Instructions for the task -> Give back every line of the data below exactly.
[Start of Attachment]
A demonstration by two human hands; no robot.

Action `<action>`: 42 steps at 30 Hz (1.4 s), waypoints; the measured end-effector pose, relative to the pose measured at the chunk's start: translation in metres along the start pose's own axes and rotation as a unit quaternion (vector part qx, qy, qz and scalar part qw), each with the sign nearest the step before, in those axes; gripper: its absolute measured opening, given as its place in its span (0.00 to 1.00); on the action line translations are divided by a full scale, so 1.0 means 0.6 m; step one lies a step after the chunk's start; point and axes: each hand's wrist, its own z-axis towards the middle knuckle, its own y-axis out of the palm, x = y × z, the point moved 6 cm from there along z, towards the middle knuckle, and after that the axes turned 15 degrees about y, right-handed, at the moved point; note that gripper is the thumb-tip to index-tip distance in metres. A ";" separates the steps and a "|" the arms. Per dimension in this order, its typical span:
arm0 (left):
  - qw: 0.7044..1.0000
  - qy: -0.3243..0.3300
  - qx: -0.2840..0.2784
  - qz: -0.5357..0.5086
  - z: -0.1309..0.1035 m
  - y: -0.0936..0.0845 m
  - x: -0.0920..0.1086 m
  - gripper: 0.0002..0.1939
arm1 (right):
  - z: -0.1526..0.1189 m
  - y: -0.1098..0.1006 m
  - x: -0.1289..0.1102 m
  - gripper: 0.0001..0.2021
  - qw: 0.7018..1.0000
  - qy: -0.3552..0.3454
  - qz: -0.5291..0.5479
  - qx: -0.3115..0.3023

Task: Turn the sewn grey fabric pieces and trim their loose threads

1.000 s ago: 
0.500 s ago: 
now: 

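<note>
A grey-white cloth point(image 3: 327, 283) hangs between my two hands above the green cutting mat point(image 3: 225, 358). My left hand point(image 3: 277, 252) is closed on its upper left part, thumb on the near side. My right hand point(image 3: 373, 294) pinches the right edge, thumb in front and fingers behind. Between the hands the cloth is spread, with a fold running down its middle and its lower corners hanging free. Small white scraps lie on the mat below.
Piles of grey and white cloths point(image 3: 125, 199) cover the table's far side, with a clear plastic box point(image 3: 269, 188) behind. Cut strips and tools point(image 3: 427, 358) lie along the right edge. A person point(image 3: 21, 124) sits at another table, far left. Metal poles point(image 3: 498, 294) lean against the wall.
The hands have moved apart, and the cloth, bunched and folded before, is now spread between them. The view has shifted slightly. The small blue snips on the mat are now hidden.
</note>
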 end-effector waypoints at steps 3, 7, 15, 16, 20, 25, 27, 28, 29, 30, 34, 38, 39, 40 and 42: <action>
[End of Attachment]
Exercise result ->
A demonstration by two human hands; no robot.

Action `<action>`: 42 steps at 30 Hz (1.4 s), waypoints; the measured end-effector pose, relative to the pose measured at the chunk's start: translation in metres along the start pose's own axes and rotation as a unit quaternion (vector part qx, qy, qz and scalar part qw), each with the sign nearest the step before, in those axes; gripper: its absolute measured opening, given as its place in its span (0.00 to 1.00); on the action line translations are divided by a full scale, so 1.0 means 0.6 m; step one lies a step after the chunk's start; point and axes: each hand's wrist, its own z-axis towards the middle knuckle, its own y-axis out of the palm, x = y × z, the point moved 6 cm from there along z, towards the middle knuckle, and after that the axes turned 15 degrees about y, right-handed, at the moved point; note that gripper is the thumb-tip to index-tip distance in metres. A ";" separates the steps and a "|" the arms. Per dimension in this order, its typical span:
arm0 (left):
  - qw: 0.7044..1.0000
  - qy: -0.3243..0.3300
  - qx: -0.2840..0.2784
  - qz: -0.5357..0.5086
  - z: -0.1309..0.1035 m
  - y: -0.0936..0.0845 m
  - x: -0.0920..0.1086 m
  - gripper: 0.0002..0.1939
arm1 (right):
  - z: -0.1526..0.1189 m
  - y: -0.1098..0.1006 m
  - x: -0.1289..0.1102 m
  - gripper: 0.0001..0.2021
  - qw: 0.7018..1.0000
  - qy: -0.3552..0.3454
  - qz: -0.5291..0.5479
  - qx: -0.3115..0.3023

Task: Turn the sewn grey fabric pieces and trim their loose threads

1.000 s ago: 
0.500 s ago: 
now: 

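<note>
A grey-white cloth point(image 3: 327, 283) hangs between my two hands above the green cutting mat point(image 3: 225, 358). My left hand point(image 3: 277, 252) is closed on its upper left part, thumb on the near side. My right hand point(image 3: 373, 294) pinches the right edge, thumb in front and fingers behind. Between the hands the cloth is spread, with a fold running down its middle and its lower corners hanging free. Small white scraps lie on the mat below.
Piles of grey and white cloths point(image 3: 125, 199) cover the table's far side, with a clear plastic box point(image 3: 269, 188) behind. Cut strips and tools point(image 3: 427, 358) lie along the right edge. A person point(image 3: 21, 124) sits at another table, far left. Metal poles point(image 3: 498, 294) lean against the wall.
The hands have moved apart, and the cloth, bunched and folded before, is now spread between them. The view has shifted slightly. The small blue snips on the mat are now hidden.
</note>
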 end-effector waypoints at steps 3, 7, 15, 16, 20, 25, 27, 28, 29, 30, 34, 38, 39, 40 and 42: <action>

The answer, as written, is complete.